Summarising, for some MonadPlus monads m, the type m () looks like a bounded lattice with 
least = mzero
greatest = return ()
max = mplus
min = meet
and for a subclass of these monads, including m = Maybe, m () is a Heyting algebra with the right adjoint to min defined as the impl function above. 
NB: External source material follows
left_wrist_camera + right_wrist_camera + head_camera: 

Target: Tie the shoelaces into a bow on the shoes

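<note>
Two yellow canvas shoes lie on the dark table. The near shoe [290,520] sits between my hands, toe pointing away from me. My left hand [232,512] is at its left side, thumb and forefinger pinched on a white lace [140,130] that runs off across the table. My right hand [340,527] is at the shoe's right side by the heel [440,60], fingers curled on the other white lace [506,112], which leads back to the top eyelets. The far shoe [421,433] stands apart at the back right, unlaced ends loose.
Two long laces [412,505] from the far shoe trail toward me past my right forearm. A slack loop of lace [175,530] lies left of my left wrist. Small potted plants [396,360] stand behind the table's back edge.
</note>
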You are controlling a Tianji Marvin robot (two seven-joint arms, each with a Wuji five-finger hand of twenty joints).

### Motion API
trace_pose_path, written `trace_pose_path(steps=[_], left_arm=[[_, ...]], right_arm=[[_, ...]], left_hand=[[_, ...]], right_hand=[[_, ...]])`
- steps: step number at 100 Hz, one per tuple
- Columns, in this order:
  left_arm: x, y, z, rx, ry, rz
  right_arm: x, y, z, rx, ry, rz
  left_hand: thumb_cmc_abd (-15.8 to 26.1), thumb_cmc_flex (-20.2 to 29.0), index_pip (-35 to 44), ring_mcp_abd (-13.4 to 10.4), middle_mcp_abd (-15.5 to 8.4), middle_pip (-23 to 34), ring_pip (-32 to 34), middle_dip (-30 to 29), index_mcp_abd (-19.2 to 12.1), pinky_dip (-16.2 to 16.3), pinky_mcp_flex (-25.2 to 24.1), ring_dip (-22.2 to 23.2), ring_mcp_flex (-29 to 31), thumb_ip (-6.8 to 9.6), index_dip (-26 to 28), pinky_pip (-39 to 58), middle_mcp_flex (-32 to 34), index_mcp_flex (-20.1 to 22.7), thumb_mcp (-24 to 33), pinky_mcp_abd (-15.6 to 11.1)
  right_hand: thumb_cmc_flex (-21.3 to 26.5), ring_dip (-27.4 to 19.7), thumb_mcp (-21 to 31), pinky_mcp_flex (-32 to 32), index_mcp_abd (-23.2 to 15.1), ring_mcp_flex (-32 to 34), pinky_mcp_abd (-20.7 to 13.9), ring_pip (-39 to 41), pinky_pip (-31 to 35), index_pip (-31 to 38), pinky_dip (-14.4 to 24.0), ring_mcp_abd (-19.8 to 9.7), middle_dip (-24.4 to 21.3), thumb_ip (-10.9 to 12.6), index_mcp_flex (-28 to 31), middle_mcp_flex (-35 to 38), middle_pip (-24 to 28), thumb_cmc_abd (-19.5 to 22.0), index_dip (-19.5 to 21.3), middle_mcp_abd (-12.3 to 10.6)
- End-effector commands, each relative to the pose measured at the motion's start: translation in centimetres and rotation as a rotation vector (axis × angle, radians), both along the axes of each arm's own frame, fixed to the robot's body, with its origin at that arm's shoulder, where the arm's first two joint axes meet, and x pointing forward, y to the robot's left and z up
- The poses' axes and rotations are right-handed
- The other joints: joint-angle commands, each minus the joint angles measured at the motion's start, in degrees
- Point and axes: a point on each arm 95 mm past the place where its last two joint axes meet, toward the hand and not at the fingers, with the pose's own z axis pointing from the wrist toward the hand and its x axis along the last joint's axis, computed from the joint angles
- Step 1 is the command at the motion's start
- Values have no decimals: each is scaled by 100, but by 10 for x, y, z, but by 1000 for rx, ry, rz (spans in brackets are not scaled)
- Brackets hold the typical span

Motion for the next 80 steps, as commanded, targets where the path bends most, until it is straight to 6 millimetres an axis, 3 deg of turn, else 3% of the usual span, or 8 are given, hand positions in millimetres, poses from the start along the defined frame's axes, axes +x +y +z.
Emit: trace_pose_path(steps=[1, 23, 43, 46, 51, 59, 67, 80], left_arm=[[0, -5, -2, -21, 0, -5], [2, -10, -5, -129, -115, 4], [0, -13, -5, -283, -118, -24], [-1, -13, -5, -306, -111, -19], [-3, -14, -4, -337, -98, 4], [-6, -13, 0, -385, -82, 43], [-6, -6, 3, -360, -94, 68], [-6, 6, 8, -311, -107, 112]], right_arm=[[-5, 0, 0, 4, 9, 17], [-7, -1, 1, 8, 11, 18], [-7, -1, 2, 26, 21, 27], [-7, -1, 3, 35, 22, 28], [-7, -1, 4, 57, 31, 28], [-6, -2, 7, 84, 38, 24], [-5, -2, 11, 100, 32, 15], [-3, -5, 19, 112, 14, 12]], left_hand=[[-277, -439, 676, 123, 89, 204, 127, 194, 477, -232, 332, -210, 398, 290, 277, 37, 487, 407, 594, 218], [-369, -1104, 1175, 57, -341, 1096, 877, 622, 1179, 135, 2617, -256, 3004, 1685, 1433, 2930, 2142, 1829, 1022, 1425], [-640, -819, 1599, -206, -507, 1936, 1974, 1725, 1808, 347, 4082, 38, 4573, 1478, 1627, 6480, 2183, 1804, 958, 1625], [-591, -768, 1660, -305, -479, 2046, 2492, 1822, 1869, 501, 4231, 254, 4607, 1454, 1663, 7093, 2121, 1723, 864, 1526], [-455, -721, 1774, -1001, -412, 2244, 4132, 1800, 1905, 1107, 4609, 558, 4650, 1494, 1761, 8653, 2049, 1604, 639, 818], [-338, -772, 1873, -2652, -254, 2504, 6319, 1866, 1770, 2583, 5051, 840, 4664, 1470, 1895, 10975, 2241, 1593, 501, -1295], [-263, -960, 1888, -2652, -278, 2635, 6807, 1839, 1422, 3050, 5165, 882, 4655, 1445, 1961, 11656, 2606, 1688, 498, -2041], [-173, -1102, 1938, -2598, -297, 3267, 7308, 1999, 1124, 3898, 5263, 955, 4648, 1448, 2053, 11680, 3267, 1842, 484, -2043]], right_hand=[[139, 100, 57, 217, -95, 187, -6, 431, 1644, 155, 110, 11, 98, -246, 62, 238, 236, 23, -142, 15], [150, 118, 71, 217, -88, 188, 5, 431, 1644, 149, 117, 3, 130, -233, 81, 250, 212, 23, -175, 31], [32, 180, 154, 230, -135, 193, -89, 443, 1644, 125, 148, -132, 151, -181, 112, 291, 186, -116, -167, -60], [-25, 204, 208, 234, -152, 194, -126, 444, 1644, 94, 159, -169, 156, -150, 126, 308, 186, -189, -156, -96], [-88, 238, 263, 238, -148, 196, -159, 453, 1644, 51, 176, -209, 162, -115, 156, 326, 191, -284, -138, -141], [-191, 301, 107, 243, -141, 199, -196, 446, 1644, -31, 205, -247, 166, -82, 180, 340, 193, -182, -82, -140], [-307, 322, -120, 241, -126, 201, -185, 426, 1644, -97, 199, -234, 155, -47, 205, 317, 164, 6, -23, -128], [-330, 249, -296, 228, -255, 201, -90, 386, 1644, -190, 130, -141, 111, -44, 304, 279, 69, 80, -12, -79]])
On to a more complicated example. Let R = [0,∞] denote the type of non-negative real numbers, including positive infinity, (totally) ordered by the obvious ≤ relation. Observe that for each r :: R, the multiplication function 
(*) r :: R -> R 
is order-preserving if we define 0 * ∞ = 0. Hence we can ask for its right adjoint, which will be a function of type R -> R as well. Exercise: Prove that the right adjoint is division (/) of real numbers, with boundary cases 
r / 0 = ∞ = ∞ / x for all r and x. 
This demonstrates the parallels between logical implication and divison: They are both right adjoints in a certain sense. Is there a monad m with m () = R? Yes: The monad G of measures, a.k.a. the Giry monad. Is is not a Haskell monad, though. There is no Haskell type which has R as denotational semantics. But let's pretend. Let's pretend all sets are finite and of Eq class. Then a measure on X can be encoded by a list of type [(X,R)]. It is what packages like probable do. 
What is (/\) for this monad of measures? Look at the type:
(/\) :: G a -> (a -> R) -> G a
It modifies a measure by a real-valued function. If x :: X previously had the weight r, then the new weight is r * (f x). Obviously, for each measure dx the operator \f -> dx /\ f is order-preserving, since multiplication is monotone. Hence we can ask for a right adjoint. It must be a function of type 
G a -> G a -> (a -> R)
associating a real-valued function to a pair of measures. For a = () we already know the answer: It is division. For all other types, the right adjoint is known as the Radon-Nikodym derivative [*]. It is an important gadget in machine learning because it can be used to build conditional probabilites. Intuitively, you can see the connection: For a conditional probability, you first filter the list [(X,R)] for all the allowed x, then divide by the sum of all remaining weights to make the total weight 1 again. Hence without division there is no conditional probability. 

Moral of the story: Logical implication and conditional probabilities are both instances of the same problem, only for different monads. 

-- Olaf

[*] Again, I am sweeping stuff under the carpet. On function space (X -> R), the order ≤ is defined up to sets of measure zero.